J’ai pris ce premier tome parce que je trouvais la couverture trop belle, les couleurs pastel étaient douces, le résumé plaisant et joliment décoré annonçait un univers à la limite de la fantasy et du steampunk.

Théo est orphelin. Il se passionne pour la lecture et rêve de voyager à travers les pages de ses livres préférés (déjà rien que ça, il a gagné +90 en capital sympathie). Il fait de la mécanique, de la maintenance, on ne sait pas trop. Il se rend régulièrement à la décharge qu’il appelle “l’île des rêves”- c’est beau ! Et cette fois-ci, en farfouillant, il tombe sur une fille du ciel blessée, une aile arrachée ou coupée. Il la ramène chez lui pour la soigner. Elle ignore tout d’avant sa chute, a perdu la mémoire et ne peut rien apprendre au héros sur ses origines, d’où elle vient ni qui elle est, mais elle se souvient quand même de son prénom : Mia. A priori les siens sont rares, c’était la première fois que Théo voyait un humanoïde vivant dans le ciel et il n” doit pas être le seul puisqu’il faut à tout prix cacher ses ailes afin d’éviter d’éveiller les convoitises.
Il semblerait que de préserver l’identité de Mia est la mission que s’est imposé Théo, or dès le chapitre deux, tous ses amis sont au courant… Comment ? On ne sait pas parce qu’à aucun moment on ne voit Théo leur en parler ni même envisager de le faire et c’est dommage, ça aurait pu donner lieu à un chapitre supplémentaire, à ce que le lecteur découvre mieux son entourage de par leur réaction.

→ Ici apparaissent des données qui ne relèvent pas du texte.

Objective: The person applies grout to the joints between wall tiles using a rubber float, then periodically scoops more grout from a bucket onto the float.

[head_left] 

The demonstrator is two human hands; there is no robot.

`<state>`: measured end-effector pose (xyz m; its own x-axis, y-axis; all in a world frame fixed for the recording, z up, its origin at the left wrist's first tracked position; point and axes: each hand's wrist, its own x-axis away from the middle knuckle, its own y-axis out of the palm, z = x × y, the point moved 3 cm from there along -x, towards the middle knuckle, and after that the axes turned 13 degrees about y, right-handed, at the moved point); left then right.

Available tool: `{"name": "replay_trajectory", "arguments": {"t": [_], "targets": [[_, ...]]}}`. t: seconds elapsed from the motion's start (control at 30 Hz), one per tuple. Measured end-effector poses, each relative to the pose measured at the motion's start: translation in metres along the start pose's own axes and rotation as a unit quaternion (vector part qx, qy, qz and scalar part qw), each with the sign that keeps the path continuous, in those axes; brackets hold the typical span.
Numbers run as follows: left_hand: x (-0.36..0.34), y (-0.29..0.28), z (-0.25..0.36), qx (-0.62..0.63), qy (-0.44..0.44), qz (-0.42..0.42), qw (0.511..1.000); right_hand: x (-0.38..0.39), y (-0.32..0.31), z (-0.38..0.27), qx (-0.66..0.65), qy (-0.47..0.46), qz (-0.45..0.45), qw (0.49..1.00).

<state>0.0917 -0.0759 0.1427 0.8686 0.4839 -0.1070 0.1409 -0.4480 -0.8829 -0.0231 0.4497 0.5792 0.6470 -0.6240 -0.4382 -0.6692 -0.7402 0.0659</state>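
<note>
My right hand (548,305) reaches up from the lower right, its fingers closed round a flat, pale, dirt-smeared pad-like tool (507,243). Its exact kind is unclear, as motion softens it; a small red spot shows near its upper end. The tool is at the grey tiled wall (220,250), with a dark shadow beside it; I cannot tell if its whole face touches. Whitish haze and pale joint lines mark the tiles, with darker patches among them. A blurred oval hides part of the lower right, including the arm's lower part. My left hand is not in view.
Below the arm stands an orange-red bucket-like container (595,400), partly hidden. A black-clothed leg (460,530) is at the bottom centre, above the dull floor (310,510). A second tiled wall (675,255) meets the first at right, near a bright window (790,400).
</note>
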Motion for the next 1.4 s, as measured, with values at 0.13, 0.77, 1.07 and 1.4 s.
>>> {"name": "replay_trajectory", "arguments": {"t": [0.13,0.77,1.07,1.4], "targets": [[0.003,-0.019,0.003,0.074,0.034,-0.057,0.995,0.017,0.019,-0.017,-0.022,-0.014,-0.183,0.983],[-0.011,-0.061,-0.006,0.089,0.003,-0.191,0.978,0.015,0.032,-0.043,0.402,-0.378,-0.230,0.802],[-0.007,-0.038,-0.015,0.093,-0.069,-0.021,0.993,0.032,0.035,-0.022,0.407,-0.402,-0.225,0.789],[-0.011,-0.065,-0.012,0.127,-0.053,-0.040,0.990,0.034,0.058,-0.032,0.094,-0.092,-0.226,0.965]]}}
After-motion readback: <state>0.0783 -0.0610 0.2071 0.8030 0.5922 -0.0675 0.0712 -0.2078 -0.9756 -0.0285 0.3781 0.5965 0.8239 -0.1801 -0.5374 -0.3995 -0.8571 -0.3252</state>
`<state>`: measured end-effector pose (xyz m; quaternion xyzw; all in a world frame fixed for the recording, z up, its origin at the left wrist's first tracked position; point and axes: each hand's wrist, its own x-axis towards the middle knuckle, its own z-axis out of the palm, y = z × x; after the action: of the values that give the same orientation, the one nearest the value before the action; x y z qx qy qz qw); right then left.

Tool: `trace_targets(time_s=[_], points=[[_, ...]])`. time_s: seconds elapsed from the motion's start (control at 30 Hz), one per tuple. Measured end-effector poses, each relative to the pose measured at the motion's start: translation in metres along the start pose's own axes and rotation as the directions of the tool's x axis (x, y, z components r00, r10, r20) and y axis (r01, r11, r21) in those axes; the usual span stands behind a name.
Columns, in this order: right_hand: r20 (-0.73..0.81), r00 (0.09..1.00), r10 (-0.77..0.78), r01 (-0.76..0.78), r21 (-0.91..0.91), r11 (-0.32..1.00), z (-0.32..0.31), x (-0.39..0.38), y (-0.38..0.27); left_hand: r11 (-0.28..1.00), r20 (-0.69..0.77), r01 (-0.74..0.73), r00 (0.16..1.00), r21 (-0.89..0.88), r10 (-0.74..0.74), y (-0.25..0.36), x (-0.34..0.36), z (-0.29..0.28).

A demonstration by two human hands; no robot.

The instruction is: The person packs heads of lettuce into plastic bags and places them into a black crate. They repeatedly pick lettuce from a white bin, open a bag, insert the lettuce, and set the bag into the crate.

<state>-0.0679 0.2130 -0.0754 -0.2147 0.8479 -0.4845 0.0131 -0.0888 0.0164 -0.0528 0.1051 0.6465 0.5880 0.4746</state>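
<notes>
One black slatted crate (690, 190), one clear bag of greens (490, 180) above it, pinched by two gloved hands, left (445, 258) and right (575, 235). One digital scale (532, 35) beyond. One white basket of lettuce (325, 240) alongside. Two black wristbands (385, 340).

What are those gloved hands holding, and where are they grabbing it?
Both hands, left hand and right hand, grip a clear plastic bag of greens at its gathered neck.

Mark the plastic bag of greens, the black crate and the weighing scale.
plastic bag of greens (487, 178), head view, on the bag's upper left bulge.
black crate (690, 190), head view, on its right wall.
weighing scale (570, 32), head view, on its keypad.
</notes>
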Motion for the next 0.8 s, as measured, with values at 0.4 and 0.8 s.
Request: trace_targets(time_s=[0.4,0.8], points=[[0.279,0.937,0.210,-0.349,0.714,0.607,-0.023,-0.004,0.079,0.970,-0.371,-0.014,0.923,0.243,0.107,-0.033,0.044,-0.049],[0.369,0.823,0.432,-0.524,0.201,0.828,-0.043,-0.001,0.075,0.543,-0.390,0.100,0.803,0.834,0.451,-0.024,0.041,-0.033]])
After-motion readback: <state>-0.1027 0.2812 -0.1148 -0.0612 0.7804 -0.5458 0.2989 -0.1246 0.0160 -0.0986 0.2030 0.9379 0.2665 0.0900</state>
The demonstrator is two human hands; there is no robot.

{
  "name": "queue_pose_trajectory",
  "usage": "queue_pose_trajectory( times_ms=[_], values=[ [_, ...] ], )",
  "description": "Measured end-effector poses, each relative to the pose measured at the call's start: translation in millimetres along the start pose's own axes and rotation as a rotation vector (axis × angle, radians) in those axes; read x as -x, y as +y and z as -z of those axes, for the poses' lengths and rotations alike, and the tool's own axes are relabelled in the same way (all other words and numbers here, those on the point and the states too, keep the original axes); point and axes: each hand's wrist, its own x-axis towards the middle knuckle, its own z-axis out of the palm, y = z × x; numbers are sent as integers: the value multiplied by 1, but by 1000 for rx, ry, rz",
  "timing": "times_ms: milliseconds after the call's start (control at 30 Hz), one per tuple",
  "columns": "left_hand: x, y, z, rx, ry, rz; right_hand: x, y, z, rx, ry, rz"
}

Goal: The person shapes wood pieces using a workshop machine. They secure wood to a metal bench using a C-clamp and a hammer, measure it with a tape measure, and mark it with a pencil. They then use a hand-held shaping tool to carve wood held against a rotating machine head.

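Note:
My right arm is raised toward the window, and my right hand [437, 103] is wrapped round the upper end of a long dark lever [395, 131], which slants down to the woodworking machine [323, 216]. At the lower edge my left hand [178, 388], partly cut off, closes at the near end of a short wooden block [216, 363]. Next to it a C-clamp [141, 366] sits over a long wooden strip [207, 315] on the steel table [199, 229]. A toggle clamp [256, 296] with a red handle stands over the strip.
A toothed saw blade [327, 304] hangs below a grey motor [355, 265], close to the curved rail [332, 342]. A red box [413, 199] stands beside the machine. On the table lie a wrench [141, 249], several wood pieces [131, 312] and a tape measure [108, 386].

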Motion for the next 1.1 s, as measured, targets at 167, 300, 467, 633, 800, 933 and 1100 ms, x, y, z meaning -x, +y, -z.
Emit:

Malgré ces deux incohérences (celle du prénom et du secret éventé), l’histoire est sympathique et gentillette avec un côté onirique qui me plaît bien.
Les planches sont aussi chouettes que la couverture, quelques rares inégalités et surtout des méchants avec une tête de minet peu crédibles (tous les vilains ne sont pas moches, mais ils ont rarement la tête aussi enfantine, y a au moins un truc dur dans leur regard, pas là).
Les dessins sont plaisants mais un brin perturbants, plus proches du croquis que des mangas traditionnels. Les décors font brouillon, pourtant on y trouve foule de détails, mais les textures inhabituellement simples m’ont donné cette impression.

J’ai beaucoup aimé ce premier tome, il ne m’a pas fait vibrer autant que je l’espérais mais j’ai malgré tout passé un très bon moment.